村人が歪んだ笑みを浮かべながらげらげらと笑い出した瞬間、横殴りの様に女の人間によく似た化け物が村人の腕をもぎ取った。



「うわあああああああ!!」


「…ほらね、だから言う事聞けって言った…の!!」


消えた腕を想う暇も無く化け物に囚われ、今にも化け物の一部になりかけている村人に攻撃が当たらぬように配慮しながら、化け物の顔に鋭い回し蹴りを炸裂する。村人は無事解放され、悠寿は村人を支えながら近くの者に受け渡す。

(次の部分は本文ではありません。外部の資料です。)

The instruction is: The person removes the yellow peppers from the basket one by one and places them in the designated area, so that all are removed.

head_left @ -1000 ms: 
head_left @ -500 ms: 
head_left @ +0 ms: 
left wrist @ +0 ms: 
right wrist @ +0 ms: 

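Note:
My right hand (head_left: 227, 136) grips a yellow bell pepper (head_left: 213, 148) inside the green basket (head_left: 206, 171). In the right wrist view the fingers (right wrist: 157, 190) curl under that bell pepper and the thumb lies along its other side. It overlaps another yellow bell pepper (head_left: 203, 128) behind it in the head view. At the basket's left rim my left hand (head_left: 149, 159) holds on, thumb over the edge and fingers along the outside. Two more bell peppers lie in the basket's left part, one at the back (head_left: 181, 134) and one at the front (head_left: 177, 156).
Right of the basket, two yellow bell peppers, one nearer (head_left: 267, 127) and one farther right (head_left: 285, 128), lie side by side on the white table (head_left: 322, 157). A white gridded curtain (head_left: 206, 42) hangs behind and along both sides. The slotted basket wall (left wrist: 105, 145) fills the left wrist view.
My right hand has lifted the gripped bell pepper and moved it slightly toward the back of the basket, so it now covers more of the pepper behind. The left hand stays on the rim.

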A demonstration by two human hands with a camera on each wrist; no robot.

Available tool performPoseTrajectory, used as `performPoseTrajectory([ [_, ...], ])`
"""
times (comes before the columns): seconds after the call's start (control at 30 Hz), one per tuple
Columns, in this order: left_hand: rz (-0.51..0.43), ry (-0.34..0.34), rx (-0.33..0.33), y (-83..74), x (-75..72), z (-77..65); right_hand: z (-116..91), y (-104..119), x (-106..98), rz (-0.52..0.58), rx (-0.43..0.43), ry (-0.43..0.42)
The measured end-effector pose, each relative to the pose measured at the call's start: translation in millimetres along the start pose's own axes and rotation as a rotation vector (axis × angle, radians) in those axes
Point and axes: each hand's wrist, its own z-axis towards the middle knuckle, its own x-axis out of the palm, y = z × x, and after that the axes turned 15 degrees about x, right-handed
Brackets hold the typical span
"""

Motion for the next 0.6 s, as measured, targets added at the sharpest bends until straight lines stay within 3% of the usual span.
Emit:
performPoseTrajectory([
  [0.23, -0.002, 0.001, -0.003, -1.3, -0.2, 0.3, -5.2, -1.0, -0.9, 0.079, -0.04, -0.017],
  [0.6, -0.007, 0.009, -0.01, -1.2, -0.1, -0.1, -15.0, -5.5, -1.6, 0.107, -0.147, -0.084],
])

「…ボクの事まだ信用していないだろうけど、早く止血して此の解毒剤を飲ませてあげて。じゃないと此の人が“化け物になる“から。」


「し、死神…お前…」


「何。ボクがやった訳じゃないのは見ていたでしょう?…他の犠牲者を出さない為にも分かったらさっさと仕事しろ。」



悠寿は釘を刺すように村人に告げると、再び此方に向かってくる化け物に視線を向ける。元々此処の村の人間だったのだろうか。一部の村人は唖然とした表情のまま硬直している。




「…怨霊になってしまったのならしょうがない。それに君は生身の人間を傷つけた、…その代償は大きいよ。」


片手にはいつの間にか登場した怪しく光沢を魅せる大鎌。死神少女は、目の前で切断された腕をしゃぶり口に血赤色の口紅を塗りたくった化け物に容赦なく鎌を振り下ろした。